Les députés ont décidé d'inscrire dans le fichier judiciaire national automatisé des auteurs d'infractions sexuelles, créé au Sénat voilà un an, les irresponsables pénaux au titre de l'article 122-1 du code pénal.
Nous avons longuement discuté de cette question en commission, car cet article pose d'importants problèmes.
L'amendement n° 17 tend à supprimer l'article 14, car nous pouvons lui opposer des objections importantes.
Tout d'abord, cet article affecte la spécificité d'un fichier que le législateur a entendu réserver aux seuls auteurs d'infractions sexuelles ; on a d'ailleurs longuement débattu pour faire accepter ce fichier. Si nous le dénaturions en y intégrant d'autres personnes, on comprendrait moins bien ses finalités. De plus, il semblerait induire une assimilation entre les délinquants sexuels et les irresponsables pénaux, ce qui ne saurait, bien évidemment, être systématique. Je pense que je n'ai pas besoin de vous convaincre sur ce point, mes chers collègues.
En outre, la terminologie même d'« irresponsables pénaux » n'est pas suffisamment précise, car les hypothèses d'irresponsabilité pénale ne se réduisent pas au seul cas prévu par l'article 122-1 du code pénal. En vertu d'autres articles du code pénal, certaines personnes peuvent être déclarées irresponsables pénaux.
Par ailleurs, il ne semble pas justifié de prévoir, pour les irresponsables pénaux, des dispositions plus rigoureuses que celles qui sont actuellement prévues pour les auteurs d'infractions sexuelles. Or, ces personnes seraient systématiquement enregistrées, même si elles ont commis un délit punissable d'une peine égale ou inférieure à cinq ans.
S'il convient de souscrire à l'objectif d'assurer un meilleur suivi de ces personnes, la formule retenue par la proposition de loi n'apparaît pas la plus adaptée.
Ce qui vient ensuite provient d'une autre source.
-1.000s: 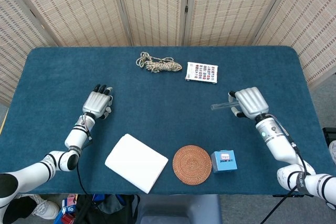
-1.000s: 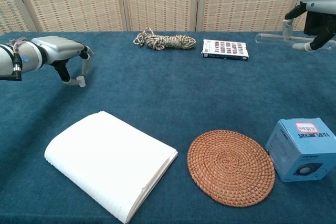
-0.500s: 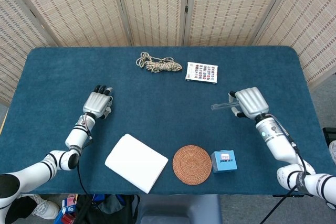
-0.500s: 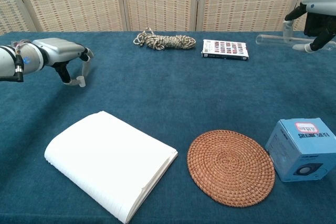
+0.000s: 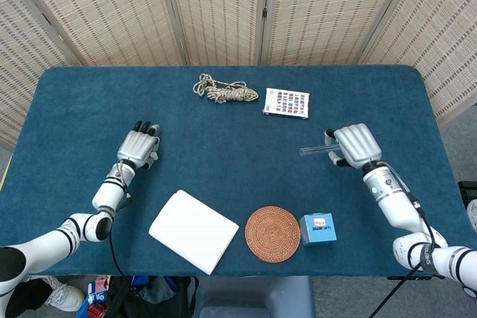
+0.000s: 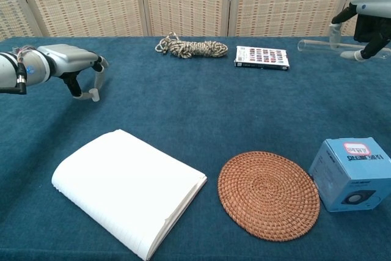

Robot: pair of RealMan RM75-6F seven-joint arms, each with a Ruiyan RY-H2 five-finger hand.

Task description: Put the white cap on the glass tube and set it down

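My right hand (image 6: 365,25) at upper right holds the glass tube (image 6: 316,44) level above the tabletop (image 6: 183,102); my left hand (image 6: 76,68) at far left pinches the white cap (image 6: 94,95). Capping and setting down remain.

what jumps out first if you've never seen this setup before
Probably the two robot hands raised over the blue table: the right hand on the right holds a clear glass tube level above the cloth, while the left hand hovers on the left. Near the front edge lie a white folded cloth, a round woven coaster and a small blue box.
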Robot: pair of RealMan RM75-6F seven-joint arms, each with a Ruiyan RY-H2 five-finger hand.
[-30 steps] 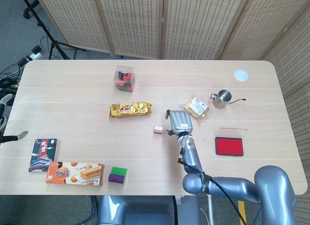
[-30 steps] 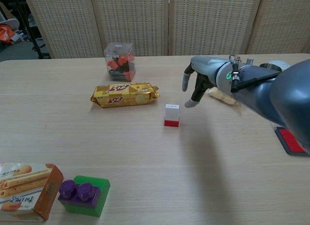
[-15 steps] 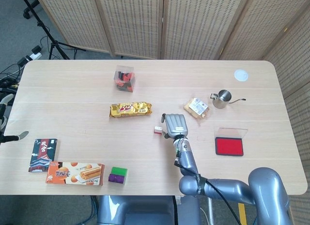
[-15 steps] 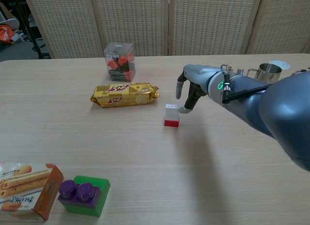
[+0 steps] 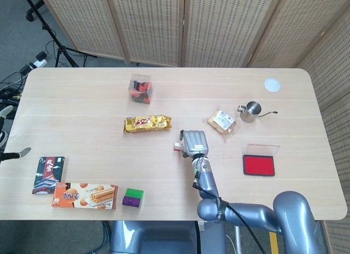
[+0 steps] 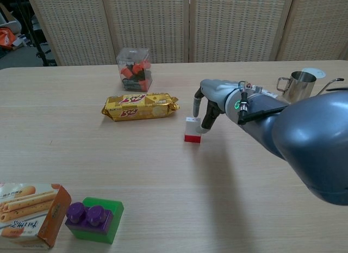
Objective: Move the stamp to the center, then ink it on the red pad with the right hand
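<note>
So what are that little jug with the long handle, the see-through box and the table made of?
The jug looks like polished metal, probably steel: it is silvery with bright reflections. The box seems to be clear hard plastic, since its red and black contents show through glossy walls. The table has a pale wood-grain top, matte; whether solid wood or laminate, I cannot tell.

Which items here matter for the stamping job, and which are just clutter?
Job items:
stamp
red ink pad
right hand, at the stamp

Lying about:
gold snack pack
clear box
steel pitcher
wrapped cookies
biscuit box
green and purple block
dark packet
</note>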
Un dispositif spécifique, comme l'avait d'ailleurs initialement suggéré le rapport de la mission d'information de l'Assemblée nationale, serait sans doute préférable. L'Assemblée nationale s'est peut-être laissé entraîner dans une voie qu'elle a pensé être efficace, mais qui nous paraît très dommageable.
A cet égard, les recommandations de la commission « santé-justice » présidée par M. Jean-François Burgelin, dont nous avons parlé au cours de la discussion générale, pourraient utilement éclairer les travaux des parlementaires.
Dans l'immédiat, il semble donc opportun de différer la définition d'un dispositif qui mérite une réflexion plus approfondie. En effet, ce n'est pas parce qu'une personne est déclarée irresponsable pénale au titre de l'article 122-1 du code pénal qu'elle a obligatoirement commis les faits qui sont évoqués dans le dossier. A l'inverse, le véritable auteur des faits peut parfois échapper à des poursuites si l'on considère à tort que la personne déclarée irresponsable pénale était l'auteur des faits.
Vous le voyez, la question n'est pas facile ; il serait audacieux, et même très imprudent, de vouloir intégrer les irresponsables pénaux au fichier judiciaire national automatisé des auteurs d'infractions sexuelles.